## About this exercise
Output an exact reproduction of the data.

******************************

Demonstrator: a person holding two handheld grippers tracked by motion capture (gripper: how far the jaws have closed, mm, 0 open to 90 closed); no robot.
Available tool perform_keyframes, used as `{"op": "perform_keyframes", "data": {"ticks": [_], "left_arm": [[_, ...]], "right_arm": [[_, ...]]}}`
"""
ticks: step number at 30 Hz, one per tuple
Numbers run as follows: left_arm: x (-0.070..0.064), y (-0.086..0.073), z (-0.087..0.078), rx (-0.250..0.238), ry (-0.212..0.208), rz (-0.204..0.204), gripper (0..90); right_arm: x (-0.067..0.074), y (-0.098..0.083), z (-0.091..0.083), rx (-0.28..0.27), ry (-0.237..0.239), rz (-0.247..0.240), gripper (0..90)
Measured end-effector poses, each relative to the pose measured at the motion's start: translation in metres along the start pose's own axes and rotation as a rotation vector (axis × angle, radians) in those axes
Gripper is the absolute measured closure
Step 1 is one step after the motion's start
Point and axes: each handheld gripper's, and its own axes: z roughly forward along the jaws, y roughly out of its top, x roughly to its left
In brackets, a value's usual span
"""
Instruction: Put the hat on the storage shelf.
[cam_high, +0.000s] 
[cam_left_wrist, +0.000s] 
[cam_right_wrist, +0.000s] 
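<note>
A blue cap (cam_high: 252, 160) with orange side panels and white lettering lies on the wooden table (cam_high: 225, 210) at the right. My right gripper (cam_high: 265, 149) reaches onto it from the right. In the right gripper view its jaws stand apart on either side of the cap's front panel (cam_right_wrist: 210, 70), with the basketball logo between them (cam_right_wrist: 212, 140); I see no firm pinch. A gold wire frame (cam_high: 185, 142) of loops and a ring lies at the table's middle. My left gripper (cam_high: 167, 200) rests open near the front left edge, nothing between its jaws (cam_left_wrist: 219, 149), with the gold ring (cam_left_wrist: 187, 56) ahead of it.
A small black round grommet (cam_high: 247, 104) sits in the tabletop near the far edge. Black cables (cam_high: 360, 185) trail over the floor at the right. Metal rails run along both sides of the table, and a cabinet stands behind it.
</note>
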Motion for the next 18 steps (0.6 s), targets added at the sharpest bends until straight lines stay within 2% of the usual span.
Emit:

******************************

## Written answer
Demonstrator: a person holding two handheld grippers tracked by motion capture (gripper: how far the jaws have closed, mm, 0 open to 90 closed); no robot.
Available tool perform_keyframes, used as `{"op": "perform_keyframes", "data": {"ticks": [_], "left_arm": [[_, ...]], "right_arm": [[_, ...]]}}`
"""
ticks: step number at 30 Hz, one per tuple
Numbers run as follows: left_arm: x (-0.070..0.064), y (-0.086..0.073), z (-0.087..0.078), rx (-0.250..0.238), ry (-0.212..0.208), rz (-0.204..0.204), gripper (0..90); right_arm: x (-0.067..0.074), y (-0.098..0.083), z (-0.091..0.083), rx (-0.28..0.27), ry (-0.237..0.239), rz (-0.247..0.240), gripper (0..90)
Measured end-effector poses, each relative to the pose measured at the motion's start: translation in metres along the start pose's own axes and rotation as a rotation vector (axis × angle, radians) in those axes
Gripper is the absolute measured closure
Step 1 is one step after the motion's start
Point and axes: each handheld gripper's, and its own axes: z roughly forward along the jaws, y roughly out of its top, x roughly to its left
In brackets, a value's usual span
"""
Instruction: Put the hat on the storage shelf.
[cam_high, +0.000s] 
[cam_left_wrist, +0.000s] 
[cam_right_wrist, +0.000s] 
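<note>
A blue cap (cam_high: 252, 160) with orange side panels and white lettering lies on the wooden table (cam_high: 225, 210) at the right. My right gripper (cam_high: 265, 149) reaches onto it from the right. In the right gripper view its jaws stand apart on either side of the cap's front panel (cam_right_wrist: 210, 70), with the basketball logo between them (cam_right_wrist: 212, 140); I see no firm pinch. A gold wire frame (cam_high: 185, 142) of loops and a ring lies at the table's middle. My left gripper (cam_high: 167, 200) rests open near the front left edge, nothing between its jaws (cam_left_wrist: 219, 149), with the gold ring (cam_left_wrist: 187, 56) ahead of it.
A small black round grommet (cam_high: 247, 104) sits in the tabletop near the far edge. Black cables (cam_high: 360, 185) trail over the floor at the right. Metal rails run along both sides of the table, and a cabinet stands behind it.
</note>
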Motion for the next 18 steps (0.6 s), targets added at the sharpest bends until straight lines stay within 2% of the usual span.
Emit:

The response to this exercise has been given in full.